_WHAT THE TASK REQUIRES_:
The response should be the lines of the data, starting at the first and ending at the one that contains "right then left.", copied without change.

Content starts

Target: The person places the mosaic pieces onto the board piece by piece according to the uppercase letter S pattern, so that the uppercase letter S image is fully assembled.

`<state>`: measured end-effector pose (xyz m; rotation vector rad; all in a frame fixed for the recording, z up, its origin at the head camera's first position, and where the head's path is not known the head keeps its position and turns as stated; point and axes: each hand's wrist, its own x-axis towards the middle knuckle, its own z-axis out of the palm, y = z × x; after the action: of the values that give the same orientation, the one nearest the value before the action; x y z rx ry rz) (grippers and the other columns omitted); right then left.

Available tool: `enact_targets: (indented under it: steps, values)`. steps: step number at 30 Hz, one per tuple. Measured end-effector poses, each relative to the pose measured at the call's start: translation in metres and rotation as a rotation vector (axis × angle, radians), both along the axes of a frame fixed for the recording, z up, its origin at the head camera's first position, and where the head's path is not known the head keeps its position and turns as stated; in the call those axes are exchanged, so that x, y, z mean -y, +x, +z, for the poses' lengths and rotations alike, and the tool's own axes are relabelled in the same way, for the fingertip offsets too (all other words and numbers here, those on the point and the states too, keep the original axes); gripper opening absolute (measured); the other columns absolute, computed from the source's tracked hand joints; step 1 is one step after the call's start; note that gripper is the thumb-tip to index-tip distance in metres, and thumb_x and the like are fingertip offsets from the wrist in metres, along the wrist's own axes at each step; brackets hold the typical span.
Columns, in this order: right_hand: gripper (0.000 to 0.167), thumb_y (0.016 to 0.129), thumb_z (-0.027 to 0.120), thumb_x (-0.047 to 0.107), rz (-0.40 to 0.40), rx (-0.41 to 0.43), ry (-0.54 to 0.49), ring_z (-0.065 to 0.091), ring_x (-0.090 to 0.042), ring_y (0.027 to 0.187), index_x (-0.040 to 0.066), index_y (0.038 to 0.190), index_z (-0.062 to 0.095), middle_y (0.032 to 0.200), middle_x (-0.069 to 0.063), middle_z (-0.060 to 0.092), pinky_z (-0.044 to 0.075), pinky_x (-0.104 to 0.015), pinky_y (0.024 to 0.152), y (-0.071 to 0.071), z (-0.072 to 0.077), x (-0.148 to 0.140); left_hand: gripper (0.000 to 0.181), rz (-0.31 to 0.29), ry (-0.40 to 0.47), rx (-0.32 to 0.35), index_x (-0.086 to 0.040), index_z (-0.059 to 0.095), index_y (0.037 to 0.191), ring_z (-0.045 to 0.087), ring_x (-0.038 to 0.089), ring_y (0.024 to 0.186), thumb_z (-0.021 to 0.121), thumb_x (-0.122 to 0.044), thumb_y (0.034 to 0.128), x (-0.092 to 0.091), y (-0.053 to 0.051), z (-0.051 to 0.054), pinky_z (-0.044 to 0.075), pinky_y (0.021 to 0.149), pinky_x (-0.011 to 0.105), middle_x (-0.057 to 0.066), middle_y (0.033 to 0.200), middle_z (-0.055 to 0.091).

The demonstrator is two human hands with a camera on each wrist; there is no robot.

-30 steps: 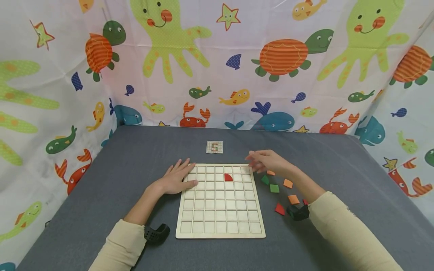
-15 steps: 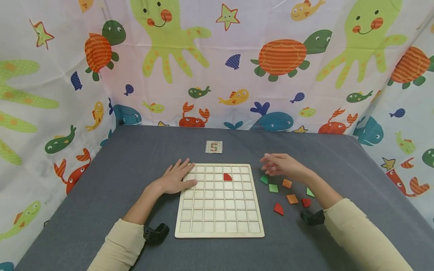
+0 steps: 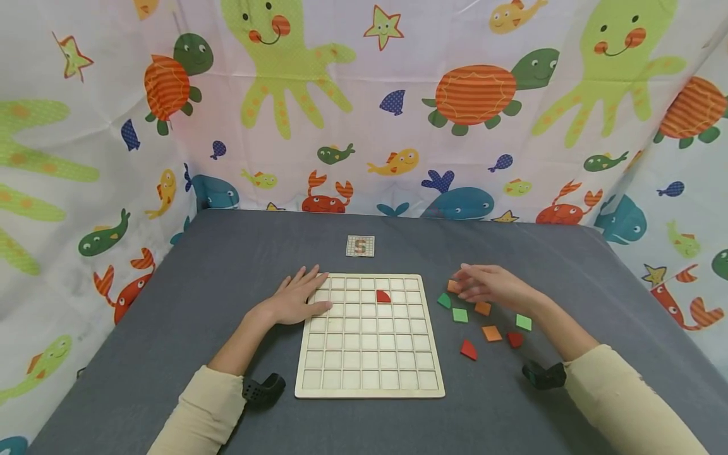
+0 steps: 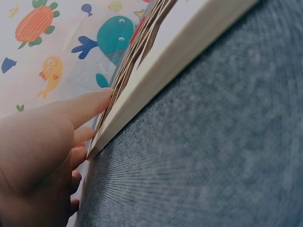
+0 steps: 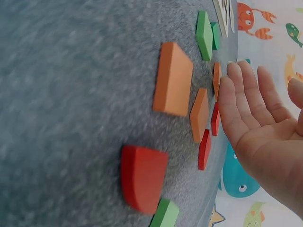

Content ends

_TASK SOLUTION_:
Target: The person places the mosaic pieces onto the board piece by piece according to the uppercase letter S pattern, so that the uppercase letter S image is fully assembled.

`<state>`: measured end-effector pose (xyz m; rotation vector rad; all in a frame fixed for the recording, z up, its origin at the head camera's first position, and where the head's path is not known the head keeps its position and turns as stated; point and axes: each hand's wrist, its own x-axis towards the middle knuckle, its own z-axis out of the palm, y = z × x; after the action: of the values that give the same orientation, the one nearest the value before the action; x y z rx ry rz) (grippers and the other columns omitted); right then left.

The output contains nothing further.